What needs to be done:
The answer is to be the lines below that lie between the line holding "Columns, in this" and the line holding "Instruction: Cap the", inclusive, transcribed exactly and free of pictures.

(Beginning of Supplied data)

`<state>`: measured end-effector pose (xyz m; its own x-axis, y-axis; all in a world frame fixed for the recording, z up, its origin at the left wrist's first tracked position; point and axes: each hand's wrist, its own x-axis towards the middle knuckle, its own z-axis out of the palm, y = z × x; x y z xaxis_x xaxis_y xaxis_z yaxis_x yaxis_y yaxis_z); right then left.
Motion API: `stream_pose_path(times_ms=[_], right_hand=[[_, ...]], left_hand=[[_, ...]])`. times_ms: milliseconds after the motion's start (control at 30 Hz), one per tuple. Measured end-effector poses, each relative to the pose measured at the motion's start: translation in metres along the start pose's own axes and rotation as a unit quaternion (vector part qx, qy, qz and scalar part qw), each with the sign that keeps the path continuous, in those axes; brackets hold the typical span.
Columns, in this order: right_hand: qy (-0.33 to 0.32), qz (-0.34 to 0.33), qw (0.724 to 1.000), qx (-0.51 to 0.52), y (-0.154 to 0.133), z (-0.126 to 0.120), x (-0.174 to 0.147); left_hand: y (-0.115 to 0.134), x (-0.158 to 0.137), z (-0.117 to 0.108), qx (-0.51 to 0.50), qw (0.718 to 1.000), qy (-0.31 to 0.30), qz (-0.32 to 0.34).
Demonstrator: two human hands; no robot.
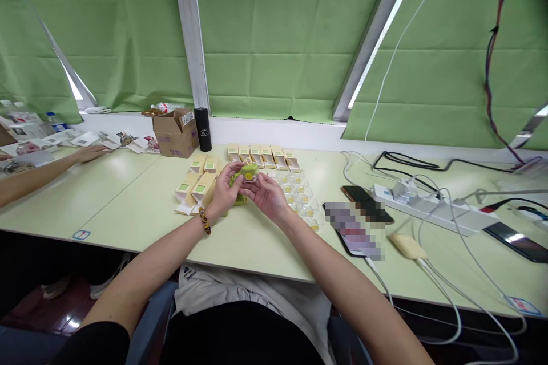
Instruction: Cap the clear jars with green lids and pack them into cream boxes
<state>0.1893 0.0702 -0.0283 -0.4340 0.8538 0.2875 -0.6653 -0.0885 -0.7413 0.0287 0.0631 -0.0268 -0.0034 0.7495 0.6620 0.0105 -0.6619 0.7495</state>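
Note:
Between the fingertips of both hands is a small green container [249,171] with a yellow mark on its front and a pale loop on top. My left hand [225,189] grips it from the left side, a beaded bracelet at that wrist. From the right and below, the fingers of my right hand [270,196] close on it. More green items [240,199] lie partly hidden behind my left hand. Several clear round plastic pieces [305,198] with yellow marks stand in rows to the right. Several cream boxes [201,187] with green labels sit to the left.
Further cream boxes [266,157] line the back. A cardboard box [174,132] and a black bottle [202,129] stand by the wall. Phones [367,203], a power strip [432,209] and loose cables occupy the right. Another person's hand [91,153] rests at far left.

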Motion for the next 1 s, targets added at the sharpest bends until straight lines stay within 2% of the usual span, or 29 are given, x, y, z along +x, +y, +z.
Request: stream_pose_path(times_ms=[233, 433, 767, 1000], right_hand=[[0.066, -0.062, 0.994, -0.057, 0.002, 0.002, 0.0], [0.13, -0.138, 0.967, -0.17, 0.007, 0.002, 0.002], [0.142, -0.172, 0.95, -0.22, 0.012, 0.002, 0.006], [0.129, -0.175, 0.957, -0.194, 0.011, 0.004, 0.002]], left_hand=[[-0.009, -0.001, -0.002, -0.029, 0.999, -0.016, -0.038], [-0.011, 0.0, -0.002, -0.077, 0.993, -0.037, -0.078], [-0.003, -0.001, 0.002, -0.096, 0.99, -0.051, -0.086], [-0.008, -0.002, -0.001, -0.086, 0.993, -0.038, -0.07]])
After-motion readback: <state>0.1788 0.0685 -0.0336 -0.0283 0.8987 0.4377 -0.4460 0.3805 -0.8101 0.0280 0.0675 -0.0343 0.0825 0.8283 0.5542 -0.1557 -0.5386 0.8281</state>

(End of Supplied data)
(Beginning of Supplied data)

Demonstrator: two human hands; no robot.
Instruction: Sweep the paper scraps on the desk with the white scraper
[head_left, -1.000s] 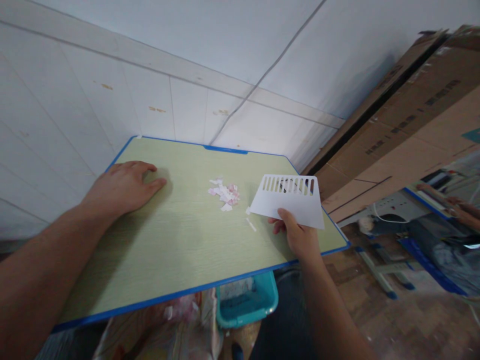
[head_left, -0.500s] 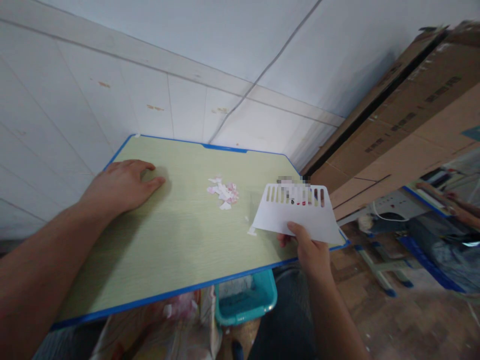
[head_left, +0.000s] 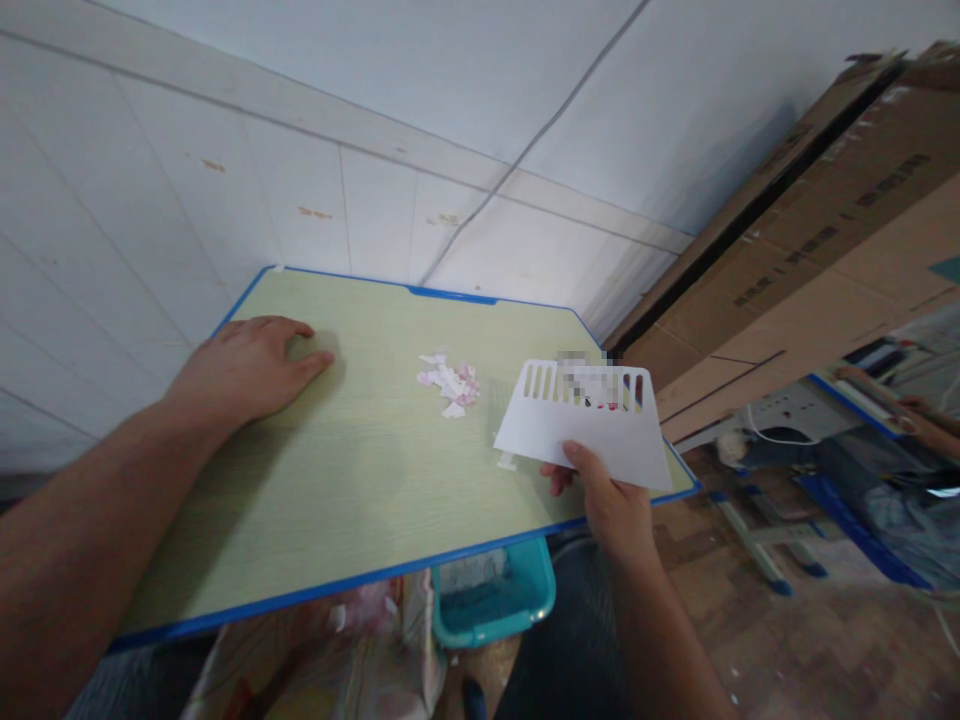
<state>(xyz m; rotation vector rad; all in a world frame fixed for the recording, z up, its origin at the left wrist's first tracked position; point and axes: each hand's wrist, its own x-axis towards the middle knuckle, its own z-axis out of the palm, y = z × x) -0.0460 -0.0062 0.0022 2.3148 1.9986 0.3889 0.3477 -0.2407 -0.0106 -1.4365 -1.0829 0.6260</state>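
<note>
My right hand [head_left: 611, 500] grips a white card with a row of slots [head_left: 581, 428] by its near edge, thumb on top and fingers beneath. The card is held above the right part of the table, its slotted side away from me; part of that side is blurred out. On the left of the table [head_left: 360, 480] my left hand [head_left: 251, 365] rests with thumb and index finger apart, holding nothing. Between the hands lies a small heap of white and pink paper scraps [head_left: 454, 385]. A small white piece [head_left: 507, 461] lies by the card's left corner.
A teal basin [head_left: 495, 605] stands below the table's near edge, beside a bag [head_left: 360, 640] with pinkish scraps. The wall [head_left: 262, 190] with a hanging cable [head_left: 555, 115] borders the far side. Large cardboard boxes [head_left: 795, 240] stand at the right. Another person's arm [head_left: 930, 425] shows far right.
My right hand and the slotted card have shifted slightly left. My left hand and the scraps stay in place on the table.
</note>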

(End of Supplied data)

Result for this task:
Columns, in this order: right_hand: qy (-0.33 to 0.32), qz (-0.34 to 0.33), qw (0.724 to 1.000), qx (-0.51 to 0.52), y (-0.154 to 0.133), z (-0.126 to 0.120), x (-0.174 to 0.147); left_hand: y (-0.115 to 0.134), x (-0.158 to 0.137), z (-0.117 to 0.108), qx (-0.51 to 0.50), qw (0.718 to 1.000), qy (-0.31 to 0.30), qz (-0.32 to 0.34).
Demonstrator: two human hands; no robot.
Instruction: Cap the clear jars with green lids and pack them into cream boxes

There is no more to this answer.